1/20/2022

Regular Expressions (RegEx) in PERL


In this article, we dive into the essentials of Regular Expressions (RegEx) in PERL, exploring real-world applications in VLSI with two examples. We cover string operations, introduce RegEx fundamentals, and explain the role of meta-characters and meta-symbols. Key topics include pattern matching with five examples, using non-default delimiters, extracting matched groups, and applying the split function with RegEx. We also highlight similarities between PERL and SED in search-and-replace functionality, showcasing RegEx's versatility and power.


Here we will learn the Regular Expression or RegEx in PERL in the below sequence :

  • Application of RegEx in VLSI
  • String Operation in PERL
  • Meta-Character & Meta-Symbols in RegEx
  • Pattern Matching through RegEx in PERL
  • Non-Default Delimiters
  • Matched Group & It’s Extraction
  • Split Function & RegEx in PERL
  • Search & Replace in PERL similar to SED

RegEx & Parsing of Files in EDA Automation :

The Regular Expression (RegEx) is the most important feature of PERL . RegEx has its importance and influence over the data processing/post-processing and EDA Automation in managing VLSI Tool Run. PERL and RegEx together are used to maintain the right sequence of VLSI Tool run in the RTL ot GDSII Flow. This section is very important to you if you are going for any VLSI Job interview which have PERL in the Job Description.

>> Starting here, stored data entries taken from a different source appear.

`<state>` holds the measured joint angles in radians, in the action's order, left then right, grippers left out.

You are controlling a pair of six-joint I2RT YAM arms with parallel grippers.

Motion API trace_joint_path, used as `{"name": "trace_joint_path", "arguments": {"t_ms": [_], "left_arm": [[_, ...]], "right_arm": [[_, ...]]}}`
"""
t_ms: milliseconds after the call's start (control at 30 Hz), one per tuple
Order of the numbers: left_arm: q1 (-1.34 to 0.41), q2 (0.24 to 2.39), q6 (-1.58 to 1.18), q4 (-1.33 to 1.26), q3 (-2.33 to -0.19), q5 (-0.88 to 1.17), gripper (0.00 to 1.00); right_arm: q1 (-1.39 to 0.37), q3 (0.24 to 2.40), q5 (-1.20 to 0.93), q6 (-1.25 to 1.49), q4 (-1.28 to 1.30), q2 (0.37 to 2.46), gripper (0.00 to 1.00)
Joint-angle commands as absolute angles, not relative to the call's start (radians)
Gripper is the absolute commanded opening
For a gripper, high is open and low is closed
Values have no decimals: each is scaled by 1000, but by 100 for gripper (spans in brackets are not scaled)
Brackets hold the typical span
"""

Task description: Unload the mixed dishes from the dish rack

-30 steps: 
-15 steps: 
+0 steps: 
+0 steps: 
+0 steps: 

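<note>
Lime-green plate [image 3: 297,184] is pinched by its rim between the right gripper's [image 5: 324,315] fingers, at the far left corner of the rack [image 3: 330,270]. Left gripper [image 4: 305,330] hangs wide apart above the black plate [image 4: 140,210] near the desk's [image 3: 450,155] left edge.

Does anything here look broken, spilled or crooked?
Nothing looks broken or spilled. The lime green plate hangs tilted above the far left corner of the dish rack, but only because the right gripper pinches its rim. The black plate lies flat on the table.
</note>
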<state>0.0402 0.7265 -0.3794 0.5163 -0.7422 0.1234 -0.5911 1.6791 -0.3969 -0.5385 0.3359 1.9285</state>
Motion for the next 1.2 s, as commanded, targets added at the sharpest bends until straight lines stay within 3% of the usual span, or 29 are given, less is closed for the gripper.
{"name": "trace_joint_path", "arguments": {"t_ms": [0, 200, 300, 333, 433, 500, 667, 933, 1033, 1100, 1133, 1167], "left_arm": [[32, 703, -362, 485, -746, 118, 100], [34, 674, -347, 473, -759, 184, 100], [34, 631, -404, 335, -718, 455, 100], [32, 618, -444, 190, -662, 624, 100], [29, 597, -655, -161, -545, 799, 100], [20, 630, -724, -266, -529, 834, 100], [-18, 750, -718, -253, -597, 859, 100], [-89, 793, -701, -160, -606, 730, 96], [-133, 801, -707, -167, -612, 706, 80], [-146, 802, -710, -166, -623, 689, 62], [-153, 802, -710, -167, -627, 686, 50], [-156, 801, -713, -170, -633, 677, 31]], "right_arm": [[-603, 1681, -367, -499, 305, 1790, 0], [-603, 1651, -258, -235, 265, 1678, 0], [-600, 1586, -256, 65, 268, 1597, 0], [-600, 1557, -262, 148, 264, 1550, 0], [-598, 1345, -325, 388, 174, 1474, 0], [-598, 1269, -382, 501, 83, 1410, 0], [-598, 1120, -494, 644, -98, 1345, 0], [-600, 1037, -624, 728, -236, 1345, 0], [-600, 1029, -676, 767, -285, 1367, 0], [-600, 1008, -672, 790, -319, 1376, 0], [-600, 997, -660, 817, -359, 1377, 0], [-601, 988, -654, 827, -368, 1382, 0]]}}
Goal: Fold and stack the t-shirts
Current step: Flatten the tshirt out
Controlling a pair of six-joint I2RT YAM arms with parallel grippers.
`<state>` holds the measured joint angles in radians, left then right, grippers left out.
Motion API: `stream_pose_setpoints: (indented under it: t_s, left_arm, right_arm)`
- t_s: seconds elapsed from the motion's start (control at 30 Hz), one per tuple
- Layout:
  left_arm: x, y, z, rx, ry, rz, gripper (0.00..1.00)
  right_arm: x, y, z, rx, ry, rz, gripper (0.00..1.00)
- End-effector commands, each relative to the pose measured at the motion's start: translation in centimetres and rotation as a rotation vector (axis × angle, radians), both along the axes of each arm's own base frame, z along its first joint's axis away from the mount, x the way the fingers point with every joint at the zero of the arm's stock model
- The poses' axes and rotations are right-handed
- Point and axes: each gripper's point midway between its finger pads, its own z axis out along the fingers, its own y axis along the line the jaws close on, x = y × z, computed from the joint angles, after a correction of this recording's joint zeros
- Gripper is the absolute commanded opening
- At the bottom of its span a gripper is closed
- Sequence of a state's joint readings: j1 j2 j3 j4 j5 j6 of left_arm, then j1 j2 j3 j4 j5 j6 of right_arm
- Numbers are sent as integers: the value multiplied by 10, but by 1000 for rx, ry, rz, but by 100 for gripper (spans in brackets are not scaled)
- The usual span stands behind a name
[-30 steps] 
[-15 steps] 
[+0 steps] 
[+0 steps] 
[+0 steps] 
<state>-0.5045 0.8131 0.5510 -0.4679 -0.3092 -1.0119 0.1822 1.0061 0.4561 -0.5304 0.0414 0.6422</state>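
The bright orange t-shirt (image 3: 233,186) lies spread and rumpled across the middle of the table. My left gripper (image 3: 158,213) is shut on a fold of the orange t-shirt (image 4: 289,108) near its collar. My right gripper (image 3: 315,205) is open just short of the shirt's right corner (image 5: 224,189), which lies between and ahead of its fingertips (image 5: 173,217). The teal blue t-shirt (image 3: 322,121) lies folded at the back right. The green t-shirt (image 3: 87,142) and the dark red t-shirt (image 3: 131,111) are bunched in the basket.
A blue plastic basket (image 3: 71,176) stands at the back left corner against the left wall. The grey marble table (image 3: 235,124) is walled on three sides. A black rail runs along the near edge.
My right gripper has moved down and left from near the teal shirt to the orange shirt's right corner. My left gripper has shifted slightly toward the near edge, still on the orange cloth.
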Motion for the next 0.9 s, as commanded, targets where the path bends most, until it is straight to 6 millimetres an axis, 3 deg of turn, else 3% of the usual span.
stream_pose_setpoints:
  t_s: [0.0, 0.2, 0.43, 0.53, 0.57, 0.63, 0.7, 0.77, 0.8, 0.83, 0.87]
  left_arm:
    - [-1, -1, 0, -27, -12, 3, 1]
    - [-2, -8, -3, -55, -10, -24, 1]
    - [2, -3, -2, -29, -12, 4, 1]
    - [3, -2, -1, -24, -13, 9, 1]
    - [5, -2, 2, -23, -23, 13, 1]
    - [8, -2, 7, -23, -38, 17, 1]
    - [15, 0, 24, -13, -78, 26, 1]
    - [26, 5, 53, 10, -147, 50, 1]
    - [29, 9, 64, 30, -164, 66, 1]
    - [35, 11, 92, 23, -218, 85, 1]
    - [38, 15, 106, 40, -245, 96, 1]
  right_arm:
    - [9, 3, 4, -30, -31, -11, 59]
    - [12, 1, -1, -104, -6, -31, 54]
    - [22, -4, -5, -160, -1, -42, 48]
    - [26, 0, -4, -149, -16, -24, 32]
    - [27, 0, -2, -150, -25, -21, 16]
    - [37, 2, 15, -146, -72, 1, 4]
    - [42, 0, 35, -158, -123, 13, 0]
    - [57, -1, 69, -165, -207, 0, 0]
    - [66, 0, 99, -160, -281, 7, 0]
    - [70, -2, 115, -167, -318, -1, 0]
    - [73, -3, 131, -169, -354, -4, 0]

We will explain further through the below info-graphics :




Parsing of the Tool Output File :

When we run a tool in VLSI , we generally get a output file with lots of text data in it , as shown in the left-most block of the above image. Generally these output file may contain resistor, capacitor, coupling-capacitor, nets and lots of other important details specific to the design-construction.  The output may vary at every design sub-stage. At the same design sub-stage the output file will vary in internal formatting and/or sequencing from one tool to another tool. Now there may be 1000-10000 entries with specific set of data as mentioned above. In addition these files may contain several error/warning messages and comments. These are very difficult to process by hand. Hence the PERL File I/O and RegEx are used together to parse the data and filter-out the required fields that you need.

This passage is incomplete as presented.